Haloperidol is comparable to clomipramine in the management of stereotypy in adolescents and adults with ASDs, while risperidone is significantly more effective than placebo at reducing interfering repetitive behaviors in adults with ASDs. Further double-blind, placebo-controlled trials are needed with other antipsychotics to establish efficacy and tolerability in the treatment of interfering repetitive behaviors.

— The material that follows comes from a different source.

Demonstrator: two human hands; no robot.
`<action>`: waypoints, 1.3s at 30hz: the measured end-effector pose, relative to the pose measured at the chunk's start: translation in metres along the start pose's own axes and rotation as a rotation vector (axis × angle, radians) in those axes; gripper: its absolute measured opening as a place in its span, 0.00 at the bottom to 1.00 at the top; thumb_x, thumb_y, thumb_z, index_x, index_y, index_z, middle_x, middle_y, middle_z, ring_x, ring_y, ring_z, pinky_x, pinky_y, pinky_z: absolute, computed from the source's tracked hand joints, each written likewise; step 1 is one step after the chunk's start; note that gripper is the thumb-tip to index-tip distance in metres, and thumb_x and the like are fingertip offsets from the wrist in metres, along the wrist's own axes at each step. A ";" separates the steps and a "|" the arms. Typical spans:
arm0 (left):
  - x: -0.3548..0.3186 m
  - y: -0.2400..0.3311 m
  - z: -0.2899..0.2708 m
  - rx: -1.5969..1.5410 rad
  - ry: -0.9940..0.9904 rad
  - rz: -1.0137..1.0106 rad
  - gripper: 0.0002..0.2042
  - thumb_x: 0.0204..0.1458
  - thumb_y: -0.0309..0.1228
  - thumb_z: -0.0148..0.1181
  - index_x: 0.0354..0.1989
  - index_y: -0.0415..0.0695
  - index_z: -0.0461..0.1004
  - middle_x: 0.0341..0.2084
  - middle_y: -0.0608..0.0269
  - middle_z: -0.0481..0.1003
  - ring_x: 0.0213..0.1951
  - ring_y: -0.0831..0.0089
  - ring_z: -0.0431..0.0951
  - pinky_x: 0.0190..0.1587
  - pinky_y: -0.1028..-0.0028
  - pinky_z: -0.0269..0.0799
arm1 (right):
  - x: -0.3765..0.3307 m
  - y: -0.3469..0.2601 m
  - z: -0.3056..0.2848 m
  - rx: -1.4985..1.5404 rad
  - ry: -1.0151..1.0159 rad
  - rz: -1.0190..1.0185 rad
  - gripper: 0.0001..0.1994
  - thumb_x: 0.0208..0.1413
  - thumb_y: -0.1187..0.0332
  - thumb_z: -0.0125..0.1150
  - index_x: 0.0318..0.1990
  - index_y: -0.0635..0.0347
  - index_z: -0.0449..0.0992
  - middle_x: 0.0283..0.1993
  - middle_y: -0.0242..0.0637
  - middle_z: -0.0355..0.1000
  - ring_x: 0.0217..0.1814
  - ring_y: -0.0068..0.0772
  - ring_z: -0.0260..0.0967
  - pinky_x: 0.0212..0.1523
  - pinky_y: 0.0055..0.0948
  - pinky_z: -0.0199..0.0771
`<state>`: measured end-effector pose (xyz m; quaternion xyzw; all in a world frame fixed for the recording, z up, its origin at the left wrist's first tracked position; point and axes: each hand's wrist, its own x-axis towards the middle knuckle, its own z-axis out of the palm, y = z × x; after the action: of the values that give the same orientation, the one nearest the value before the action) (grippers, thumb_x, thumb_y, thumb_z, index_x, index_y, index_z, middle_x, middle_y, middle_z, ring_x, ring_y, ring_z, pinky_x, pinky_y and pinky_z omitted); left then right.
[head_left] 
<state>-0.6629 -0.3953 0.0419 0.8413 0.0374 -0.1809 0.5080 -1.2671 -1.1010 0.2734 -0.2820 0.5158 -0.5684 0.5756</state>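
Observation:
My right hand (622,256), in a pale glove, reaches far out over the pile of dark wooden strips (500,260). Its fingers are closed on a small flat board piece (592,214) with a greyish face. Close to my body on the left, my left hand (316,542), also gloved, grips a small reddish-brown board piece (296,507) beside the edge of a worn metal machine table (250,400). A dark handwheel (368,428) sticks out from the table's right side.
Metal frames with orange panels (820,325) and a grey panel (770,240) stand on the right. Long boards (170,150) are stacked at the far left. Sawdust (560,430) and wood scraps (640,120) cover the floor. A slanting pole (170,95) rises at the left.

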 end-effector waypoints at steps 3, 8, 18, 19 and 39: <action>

Irritability (Aggression, Self-Injurious Behavior, and Severe Tantrums)
Antipsychotics
Antipsychotic medications are the most efficacious medication class for the treatment of irritability in individuals with ASDs. To date, risperidone and aripiprazole are the only medications that are FDA-approved for the treatment of irritability in children and adolescents with autism. Typical vs. atypical antipsychotics are purported to have a higher risk of extrapyramidal symptoms (EPS) and tardive dyskinesia (TD). Atypical antipsychotics are often associated with increased appetite, weight gain, and metabolic changes.
Haloperidol
The only study of haloperidol that included adolescents and adults with autism was in the aforementioned study by Remington et al. (2001). Haloperidol (mean dose, 1.3 mg/day) was favored over clomipramine in the management of irritability, hyperactivity, and global symptom severity using the Childhood Autism Rating Scale (CARS) and the ABC as outcome measures. Adverse effects, such as fatigue or lethargy, dystonia, depression, and behavioral problems, led to discontinuation in 7 of 33 (21 %) subjects.
Clozapine
Clozapine is an atypical antipsychotic that is limited in use due to an increased risk of agranulocytosis and potential to lower the seizure threshold. A case series in three individuals with autism, aged 15-, 17-, and 27-years-old, highlighted successful treatment with clozapine for the management of recurrent aggression toward self and others (Chen, Bedair, McKay, Bowers, & Mazure, 2001; Gobbi & Pulvirenti, 2001; Lambrey et al., 2010). In all cases, prior antipsychotic medications were not efficacious or had caused EPS. Clozapine (275–400 mg/day), with treatment duration ranging from 15 days to 5 years, was well-tolerated and led to marked behavioral improvement and decreased aggression in all individuals. The Lambrey et al. (2010) report observed a 1-kg weight gain in one individual. Favorable results were also observed in a retrospective analysis of six adolescents and adults with ASDs, aged 14–34 years (mean age, 23 years), who were treated with clozapine (from 10 months to 7 years) for severe aggression, property destruction, and self-injurious behavior (SIB) (Beherec et al., 2011). Weight gain (mean 14.3 kg) was the only significant adverse event.
Risperidone
Risperidone is an atypical antipsychotic that is FDA-approved for the treatment of irritability associated with autism in children and adolescents aged 5–16 years. As such, multiple controlled studies have been conducted of risperidone in youth, supporting its efficacy for this target symptom domain in autism (Desousa, 2010; McCracken et al., 2002; McDougle et al., 2005; Shea et al., 2004).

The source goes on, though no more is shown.